Атлант расправляет плечи. Коля где-то слышал эту фразу, а сейчас подумал, что это прямо про него.
– Коль, я замужем.
– Чё?
– Я замужем.
– Не понял. Это какая-то ерунда.
– Почему ерунда? Я замужем.
– Замужем?
– Замужем. Что с тобой?
– А как… Как же ты тогда… Я… А ты… Не ври. Не пизди мне, слышишь?! Кольца нету! Вот же…
Коля схватил Лену за руку.
– Нету кольца! Где кольцо? Нету кольца! А?! Что тогда? А?!
Это был срыв. Восхитительный и безобразный по своей мощи. Четыре года поисков разбились о невидимое присутствие кольца. Ац-ац, ац-ац, почему-то хотелось говорить Коле, но он сдерживался, и только губы дрожали. Неожиданно Лена рассмеялась. Смотрела на Колю и хохотала. Коля хотел ее убить. Убить эту сладкую суку.
Вдруг Лена замолчала и сказала:
– Как был взрывным, так и остался. Я не замужем, дурачок. Пошли уже куда-нибудь.

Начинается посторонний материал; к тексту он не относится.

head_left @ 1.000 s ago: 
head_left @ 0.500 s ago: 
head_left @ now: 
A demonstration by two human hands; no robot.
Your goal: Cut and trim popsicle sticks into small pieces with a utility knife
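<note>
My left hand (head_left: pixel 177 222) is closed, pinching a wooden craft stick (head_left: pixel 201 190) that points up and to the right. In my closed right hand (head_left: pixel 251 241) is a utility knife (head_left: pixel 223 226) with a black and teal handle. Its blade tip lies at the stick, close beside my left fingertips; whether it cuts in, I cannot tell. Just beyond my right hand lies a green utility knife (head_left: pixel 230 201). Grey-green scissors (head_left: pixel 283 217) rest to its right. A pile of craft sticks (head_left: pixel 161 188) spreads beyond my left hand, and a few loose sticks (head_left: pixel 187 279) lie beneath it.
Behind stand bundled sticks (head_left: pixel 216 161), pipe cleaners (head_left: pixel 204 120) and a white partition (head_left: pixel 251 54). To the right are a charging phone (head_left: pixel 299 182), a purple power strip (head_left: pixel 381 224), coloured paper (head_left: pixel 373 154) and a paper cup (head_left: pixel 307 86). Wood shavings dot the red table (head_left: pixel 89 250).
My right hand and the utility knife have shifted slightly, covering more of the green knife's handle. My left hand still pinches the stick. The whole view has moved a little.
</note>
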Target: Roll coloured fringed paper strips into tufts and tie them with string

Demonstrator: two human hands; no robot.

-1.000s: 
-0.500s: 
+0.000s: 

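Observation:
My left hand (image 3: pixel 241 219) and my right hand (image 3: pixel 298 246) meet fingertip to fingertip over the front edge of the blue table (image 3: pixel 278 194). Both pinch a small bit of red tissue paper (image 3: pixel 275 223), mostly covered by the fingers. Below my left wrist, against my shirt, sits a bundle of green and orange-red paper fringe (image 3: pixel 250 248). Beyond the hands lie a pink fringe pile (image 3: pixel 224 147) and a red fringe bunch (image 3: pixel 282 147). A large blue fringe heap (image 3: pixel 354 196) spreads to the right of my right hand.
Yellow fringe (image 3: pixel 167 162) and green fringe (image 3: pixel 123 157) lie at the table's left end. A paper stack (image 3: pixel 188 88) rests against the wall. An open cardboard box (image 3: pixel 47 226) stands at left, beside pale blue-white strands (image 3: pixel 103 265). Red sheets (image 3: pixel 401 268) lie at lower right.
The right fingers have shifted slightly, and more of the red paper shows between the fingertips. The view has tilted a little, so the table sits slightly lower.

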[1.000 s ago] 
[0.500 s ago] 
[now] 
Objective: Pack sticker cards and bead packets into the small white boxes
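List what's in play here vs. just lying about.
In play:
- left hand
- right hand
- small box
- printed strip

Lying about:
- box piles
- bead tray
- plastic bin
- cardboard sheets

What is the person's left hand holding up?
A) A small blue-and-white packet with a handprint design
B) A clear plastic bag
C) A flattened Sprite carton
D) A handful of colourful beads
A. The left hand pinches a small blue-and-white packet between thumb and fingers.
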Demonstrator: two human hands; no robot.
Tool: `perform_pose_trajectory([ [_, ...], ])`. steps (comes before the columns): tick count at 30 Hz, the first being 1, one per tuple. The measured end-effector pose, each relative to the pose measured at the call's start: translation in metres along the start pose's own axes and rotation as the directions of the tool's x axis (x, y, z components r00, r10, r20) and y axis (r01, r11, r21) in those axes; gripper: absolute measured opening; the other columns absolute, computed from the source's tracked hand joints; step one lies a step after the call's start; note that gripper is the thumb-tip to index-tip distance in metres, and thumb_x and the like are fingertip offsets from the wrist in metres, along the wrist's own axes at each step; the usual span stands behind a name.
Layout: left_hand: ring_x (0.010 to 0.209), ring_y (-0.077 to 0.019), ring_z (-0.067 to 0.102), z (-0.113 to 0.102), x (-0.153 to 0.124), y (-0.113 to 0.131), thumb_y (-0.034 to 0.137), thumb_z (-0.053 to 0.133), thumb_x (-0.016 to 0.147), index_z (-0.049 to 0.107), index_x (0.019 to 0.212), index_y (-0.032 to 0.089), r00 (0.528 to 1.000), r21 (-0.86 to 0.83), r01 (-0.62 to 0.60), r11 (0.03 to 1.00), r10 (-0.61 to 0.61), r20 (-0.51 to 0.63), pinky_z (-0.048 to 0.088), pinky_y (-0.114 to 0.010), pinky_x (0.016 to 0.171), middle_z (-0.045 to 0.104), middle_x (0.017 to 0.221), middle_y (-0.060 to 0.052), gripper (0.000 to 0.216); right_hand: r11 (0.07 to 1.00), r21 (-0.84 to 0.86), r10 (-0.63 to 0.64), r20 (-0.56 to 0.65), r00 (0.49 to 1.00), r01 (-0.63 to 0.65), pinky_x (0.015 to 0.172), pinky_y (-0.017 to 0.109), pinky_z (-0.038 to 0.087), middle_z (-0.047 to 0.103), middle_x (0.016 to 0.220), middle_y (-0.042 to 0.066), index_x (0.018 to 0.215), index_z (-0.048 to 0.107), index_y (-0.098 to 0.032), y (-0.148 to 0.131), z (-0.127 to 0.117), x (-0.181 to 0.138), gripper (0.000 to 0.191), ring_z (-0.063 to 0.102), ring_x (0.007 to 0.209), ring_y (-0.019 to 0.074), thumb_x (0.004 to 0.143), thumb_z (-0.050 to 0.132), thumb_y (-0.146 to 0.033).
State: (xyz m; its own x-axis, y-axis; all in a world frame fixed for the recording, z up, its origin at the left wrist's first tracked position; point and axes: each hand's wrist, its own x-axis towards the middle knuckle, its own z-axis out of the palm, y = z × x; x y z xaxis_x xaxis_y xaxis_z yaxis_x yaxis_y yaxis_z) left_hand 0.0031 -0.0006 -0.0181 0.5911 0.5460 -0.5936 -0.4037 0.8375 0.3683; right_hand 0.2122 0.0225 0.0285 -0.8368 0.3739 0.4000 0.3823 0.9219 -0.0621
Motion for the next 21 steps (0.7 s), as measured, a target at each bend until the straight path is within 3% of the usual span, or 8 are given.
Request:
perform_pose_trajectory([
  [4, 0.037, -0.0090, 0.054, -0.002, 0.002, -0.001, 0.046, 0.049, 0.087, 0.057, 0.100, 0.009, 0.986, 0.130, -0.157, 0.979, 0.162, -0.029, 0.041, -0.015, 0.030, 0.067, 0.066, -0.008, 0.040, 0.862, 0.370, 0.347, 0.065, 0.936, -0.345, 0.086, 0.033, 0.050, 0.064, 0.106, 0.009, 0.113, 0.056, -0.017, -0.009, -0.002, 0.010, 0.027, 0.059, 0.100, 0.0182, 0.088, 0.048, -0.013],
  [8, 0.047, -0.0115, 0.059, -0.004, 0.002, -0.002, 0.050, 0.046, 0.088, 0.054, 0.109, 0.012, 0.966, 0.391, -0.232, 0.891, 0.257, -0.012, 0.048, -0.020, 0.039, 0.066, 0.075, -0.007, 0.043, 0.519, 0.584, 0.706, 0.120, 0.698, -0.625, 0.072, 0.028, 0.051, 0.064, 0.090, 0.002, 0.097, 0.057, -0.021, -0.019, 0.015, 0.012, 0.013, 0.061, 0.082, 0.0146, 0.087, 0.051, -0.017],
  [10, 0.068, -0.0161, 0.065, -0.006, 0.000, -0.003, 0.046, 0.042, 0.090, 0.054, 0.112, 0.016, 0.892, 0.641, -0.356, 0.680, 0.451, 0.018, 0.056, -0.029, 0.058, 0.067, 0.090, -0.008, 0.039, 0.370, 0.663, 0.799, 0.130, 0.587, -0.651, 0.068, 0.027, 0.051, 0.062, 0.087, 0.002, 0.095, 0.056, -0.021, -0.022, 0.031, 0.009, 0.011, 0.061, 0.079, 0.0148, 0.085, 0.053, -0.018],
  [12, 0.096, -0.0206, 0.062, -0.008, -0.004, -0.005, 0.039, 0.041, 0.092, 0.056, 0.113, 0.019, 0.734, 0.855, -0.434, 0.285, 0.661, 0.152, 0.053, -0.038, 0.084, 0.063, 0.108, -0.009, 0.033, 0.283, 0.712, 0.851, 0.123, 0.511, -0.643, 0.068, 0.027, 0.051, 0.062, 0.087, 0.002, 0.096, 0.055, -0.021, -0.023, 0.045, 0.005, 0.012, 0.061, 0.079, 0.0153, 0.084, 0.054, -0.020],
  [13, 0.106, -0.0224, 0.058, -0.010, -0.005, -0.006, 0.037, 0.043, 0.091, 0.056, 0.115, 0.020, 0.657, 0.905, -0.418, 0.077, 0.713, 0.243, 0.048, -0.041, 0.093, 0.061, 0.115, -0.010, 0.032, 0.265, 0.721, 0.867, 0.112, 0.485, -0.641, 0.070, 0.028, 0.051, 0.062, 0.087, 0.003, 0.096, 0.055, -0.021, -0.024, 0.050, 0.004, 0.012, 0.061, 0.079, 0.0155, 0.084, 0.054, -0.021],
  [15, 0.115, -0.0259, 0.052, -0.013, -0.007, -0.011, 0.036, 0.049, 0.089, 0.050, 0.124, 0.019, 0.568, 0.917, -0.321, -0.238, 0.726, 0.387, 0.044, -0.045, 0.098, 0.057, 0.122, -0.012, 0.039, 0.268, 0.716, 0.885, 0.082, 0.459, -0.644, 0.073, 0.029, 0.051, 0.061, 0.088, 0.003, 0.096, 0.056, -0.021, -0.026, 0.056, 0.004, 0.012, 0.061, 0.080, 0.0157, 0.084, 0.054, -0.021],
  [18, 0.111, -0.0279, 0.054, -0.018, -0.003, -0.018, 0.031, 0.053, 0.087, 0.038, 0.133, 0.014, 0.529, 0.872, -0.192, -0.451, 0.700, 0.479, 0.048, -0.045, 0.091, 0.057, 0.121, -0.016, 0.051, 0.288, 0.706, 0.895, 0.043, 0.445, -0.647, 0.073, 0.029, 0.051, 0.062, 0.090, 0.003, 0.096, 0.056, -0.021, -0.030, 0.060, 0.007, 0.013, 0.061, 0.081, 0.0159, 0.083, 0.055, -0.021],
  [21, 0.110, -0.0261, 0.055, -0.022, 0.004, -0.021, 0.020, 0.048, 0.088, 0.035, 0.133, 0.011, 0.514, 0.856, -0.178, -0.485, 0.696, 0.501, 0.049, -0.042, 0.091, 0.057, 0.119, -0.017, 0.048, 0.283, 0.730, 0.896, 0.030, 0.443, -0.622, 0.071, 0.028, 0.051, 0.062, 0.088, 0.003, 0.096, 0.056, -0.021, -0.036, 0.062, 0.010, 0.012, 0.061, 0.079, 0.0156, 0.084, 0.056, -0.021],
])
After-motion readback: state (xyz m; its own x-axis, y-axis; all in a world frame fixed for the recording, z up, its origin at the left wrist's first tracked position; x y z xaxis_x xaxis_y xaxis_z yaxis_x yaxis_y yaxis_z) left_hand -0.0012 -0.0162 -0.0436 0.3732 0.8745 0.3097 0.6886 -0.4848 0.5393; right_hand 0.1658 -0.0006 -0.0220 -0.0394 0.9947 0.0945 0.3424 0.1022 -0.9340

– Чё? Как… Почему это ты не замужем?
– У меня ноги нет.
– Чё?
– Левой. Протез.
Лена постучала костяшками по ноге.
– Он очень дорогой. Из Японии. Пошли уже.
– Ноги нет? Нет ноги?
– Потрогай, если не веришь.
Коля потрогал. Действительно – нет ноги. Без ноги. То есть, условно говоря, без ноги. С протезом, буквально говоря. Да на хрен она ему нужна без ноги?! Или нужна? В ноге ли дело? У одних две ноги, а как будто одна, а у Лены одна, а как будто две. А секс как? Если секс, то оно как? Вдруг отпадет? Или не отпадет? Интрига.
– Пошли в кофейню. Обопрись на меня.
– Она не отпадет.
– Откуда ты?
– Не отпадет. Смотри, как я иду.
Лена пошла. Эротично так. Не вру. А Коля уставился. Бедра все-таки. Долго смотрел. Это как костер или вода, или когда кто-нибудь работает. А потом побежал догонять. Повезло дураку.